• After recent SEC filings, Rivian stock fell.
  • More bad news from the EV firm in 2022 is possible.

What’s going on with Rivian stock

Following its fourth-quarter and full-year 2021 financial statement on March 10, shares of electric car start-up Rivian (NASDAQ:RIVN) stock fell sharply. Investors were particularly unimpressed with the operational update and 2022 production guidance. Since then, the stock has recovered some ground, but a recent Securities and Exchange Commission (SEC) filing has investors worried once again. That caused stocks to plummet by 9.33% at the close on Tuesday.

So what

Rivian revealed several reasons for lowering its 2022 manufacturing volume forecast in its most recent quarterly filing. Furthermore, even though the firm claims it can produce 50,000 cars annually, it only expects to make 25,000 in 2022.

The company pinpointed challenges, including a planned 10-day shutdown to enhance manufacturing lines, logistics constraints, increased COVID-19 cases caused by the omicron variant’s spread, and even severe winter weather at its Illinois plant.

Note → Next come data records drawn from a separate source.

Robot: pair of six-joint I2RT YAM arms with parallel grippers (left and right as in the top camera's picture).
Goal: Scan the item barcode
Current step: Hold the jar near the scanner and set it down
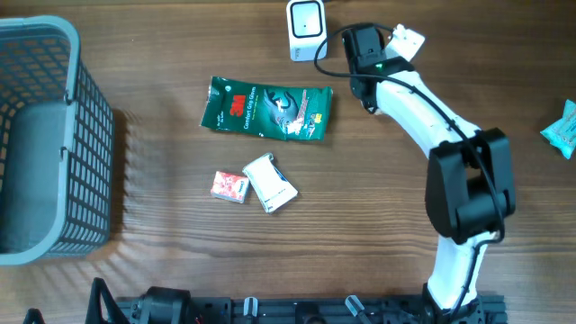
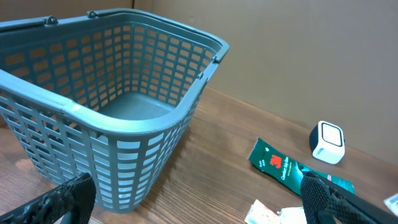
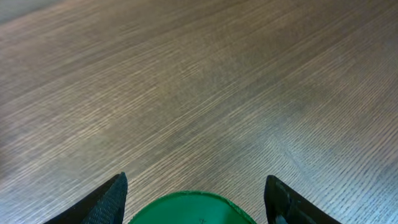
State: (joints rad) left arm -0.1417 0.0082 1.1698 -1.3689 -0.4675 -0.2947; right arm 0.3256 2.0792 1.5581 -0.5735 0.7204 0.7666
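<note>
— Which step is in hand?

— Presenting, I'd judge. The right gripper (image 1: 364, 49) sits just beside the white barcode scanner (image 1: 306, 27) at the table's far edge, carrying a green round item (image 3: 189, 211).

— How do the jaws stand?

— About half open, one finger on each side of the green round item, apparently clamped on it and holding it clear of the table.

— And next?

— Probably turning it so the barcode faces the scanner; no barcode shows yet. The left gripper (image 2: 199, 186) hangs wide open and empty.
</note>
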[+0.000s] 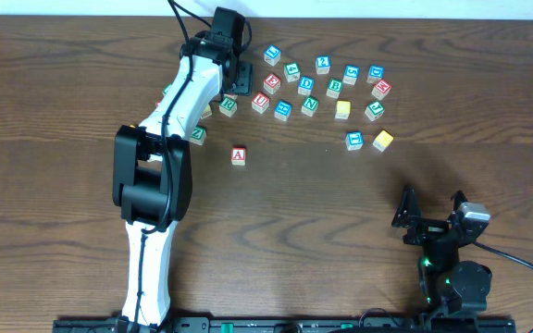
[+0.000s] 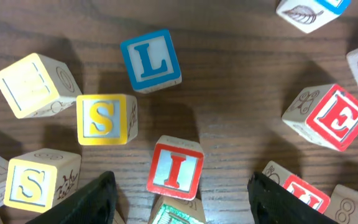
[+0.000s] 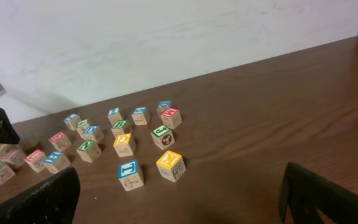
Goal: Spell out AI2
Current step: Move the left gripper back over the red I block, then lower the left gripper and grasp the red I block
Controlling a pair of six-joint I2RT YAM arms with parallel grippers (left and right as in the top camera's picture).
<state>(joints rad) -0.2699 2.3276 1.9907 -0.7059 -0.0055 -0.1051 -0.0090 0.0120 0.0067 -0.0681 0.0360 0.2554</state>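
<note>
Your left jaws are wide open and hold nothing. The wooden block with the red I (image 2: 176, 168) sits right between them, in the crowd at the back of the dark wooden bench (image 1: 340, 222). Be careful: the wooden block with the yellow S (image 2: 35, 180) and another red-letter block (image 2: 303, 194) are very close. The jaws could bump 1 of them, or pinch 2 blocks at once. The red A block (image 1: 238, 155) waits alone out front. The blue 2 block (image 1: 322, 63) is in the crowd. Your right jaws are open, empty and far away.
</note>
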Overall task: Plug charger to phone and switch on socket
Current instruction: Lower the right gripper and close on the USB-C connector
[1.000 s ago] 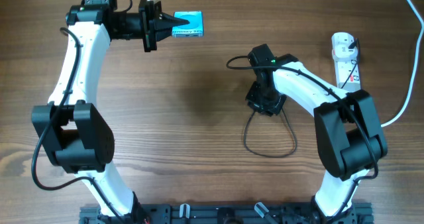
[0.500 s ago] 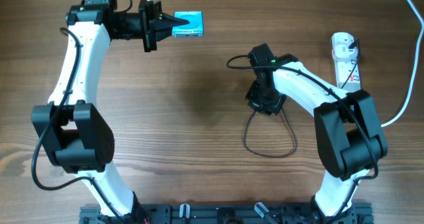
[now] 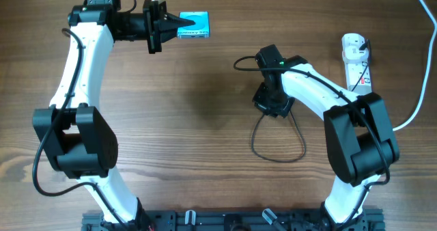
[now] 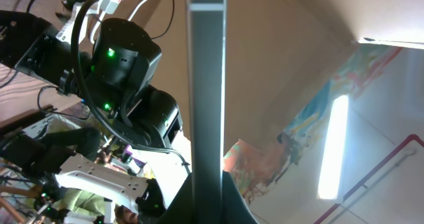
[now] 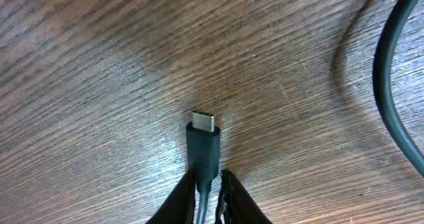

The company updated its Securities and Exchange Commission filing on February 9. In this latest SEC document, Rivian increased the list of threat elements. “The conflict in the Ukraine, fuel and energy prices, regulatory requirements and incentives, [and] competition” would all impact demand for Rivian’s products, according to the firm.

Now what

With geopolitical conflict continuing and inflation rising, the headwinds could result in a further decrease in production guidance. At the very least, Rivian has stated that rising raw material expenditures are a significant issue. However, following an unsuccessful attempt to increase product prices even for customers who had made reservations, Rivian reversed its suggestion.

The company will now have to pay for these fees, which will boost its results even further. Some investors are anticipating any future negative news from the firm. If the stated headwinds cause another reduction in Rivian’s manufacturing outlook or if rising expenses significantly damage the bottom line, there may be more selling pressure for the stock.